One of the most important devices of any novel is the theme and we shall use it as our second comparative point for a better understanding of the novels.

The main theme of Twain's novel is the moral progression of Huck who, although emerges into the novel with an inferiority complex caused by living with a drunkard and abusive father in the end of his journey he takes fundamental decisions that will change his life forever, gaining his own sense of morality. Society can greatly influence the individual and sometimes the individual must break off from the accepted values of society to determine the ultimate truth to himself. By the final chapter, although Huck has come to like Silas and Sally, he knows that they are still a part of the society he has come to distrust and fear so, before the dust from his adventures is fully settled he is already planning to detach himself again:" but I reckon I got to light out for the territory ahead of the rest, because Aunt Sally she's going to adopt me and sivilize me, and I can't stand it. I been there before" (chapter 43, Electronic text center, University of Virginia Library).

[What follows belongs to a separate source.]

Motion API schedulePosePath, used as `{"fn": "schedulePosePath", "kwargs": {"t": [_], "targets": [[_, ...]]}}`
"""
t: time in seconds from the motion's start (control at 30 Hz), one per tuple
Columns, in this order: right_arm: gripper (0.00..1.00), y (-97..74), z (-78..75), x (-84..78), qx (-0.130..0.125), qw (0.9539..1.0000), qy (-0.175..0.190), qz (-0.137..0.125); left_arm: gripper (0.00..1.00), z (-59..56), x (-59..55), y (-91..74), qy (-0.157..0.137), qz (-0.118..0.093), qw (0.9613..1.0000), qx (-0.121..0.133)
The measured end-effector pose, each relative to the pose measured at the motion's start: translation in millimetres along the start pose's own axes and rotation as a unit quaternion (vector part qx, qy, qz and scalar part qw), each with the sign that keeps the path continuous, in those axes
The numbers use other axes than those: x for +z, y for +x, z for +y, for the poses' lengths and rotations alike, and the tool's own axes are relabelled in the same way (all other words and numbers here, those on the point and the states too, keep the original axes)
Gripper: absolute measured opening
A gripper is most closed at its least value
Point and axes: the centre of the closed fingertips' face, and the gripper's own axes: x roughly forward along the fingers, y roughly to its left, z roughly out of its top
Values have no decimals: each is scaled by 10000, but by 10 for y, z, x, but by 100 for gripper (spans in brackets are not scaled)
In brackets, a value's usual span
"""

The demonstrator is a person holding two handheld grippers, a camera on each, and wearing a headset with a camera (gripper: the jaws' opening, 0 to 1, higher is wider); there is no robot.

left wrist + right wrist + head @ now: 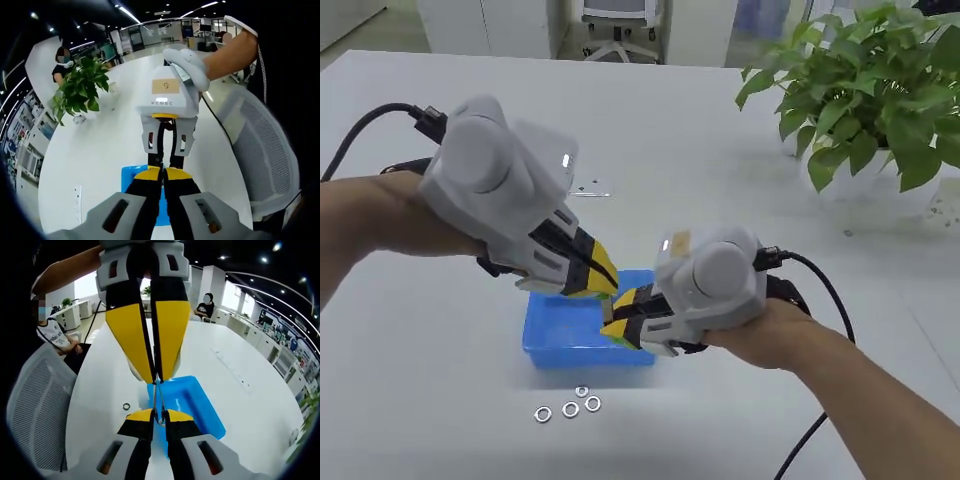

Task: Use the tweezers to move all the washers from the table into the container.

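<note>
Pinching the tweezers (158, 396) from both ends with jaws closed tight, the left gripper (604, 279) and right gripper (619, 319) are risking twisting them loose over the blue container (552, 338).

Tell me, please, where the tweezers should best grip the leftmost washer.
Probably its ring wall, on the left side: the washer lies flat on the table, so come from above, one tip through the hole, one outside. Its neighbour crowds the right.

Gripper views face each other over the container (546, 352).
</note>
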Motion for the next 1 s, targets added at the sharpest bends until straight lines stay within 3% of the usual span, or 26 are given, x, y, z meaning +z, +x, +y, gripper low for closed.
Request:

In Austen's novel the theme is to show the violation of the moral and social codes and its disastrous results in a humored way. While human follies and stupidities lead to the violation of the code and only the self-knowledge can prevent the human error, Jane Austen's main theme becomes to know yourself. Through self-analysis Emma changes from an arrogant girl to a caring and considerate human being, learning that social code must be based on human moral qualities, a change that wouldn't have been possible if it hadn't been for Mr. Knightley who has always made her aware of her mistakes:" She was vexed beyond what could have been expressed...How could she have exposed herself to such ill opinion in any one she valued" (chapter 43, Pemberley e-text of Emma).

The theme of Potok's novel is the process of finding one's identity and fulfilling one's potential having as background a powerful culture confrontation. Asher is a fascinating creature with two conflicting forces pulling him in opposite directions, on the one hand is the Hasidic indoctrinated community in which he was brought up and, on the other hand there is his prodigy. From this very confrontation Asher's identity is built and enforced. It is Potok himself who acknowledges the use if this particular theme in his novel:" What I'm trying to explore in my books is one kind of such confrontation of ideas. Of cultures in tension with one another. A kind of tension that I experienced as I grew up and made my way into this world. All of us have one kind or another of ongoing culture confrontation almost every day of our lives" (Chaim Potok lecture, "On Being Proud of Uniqueness").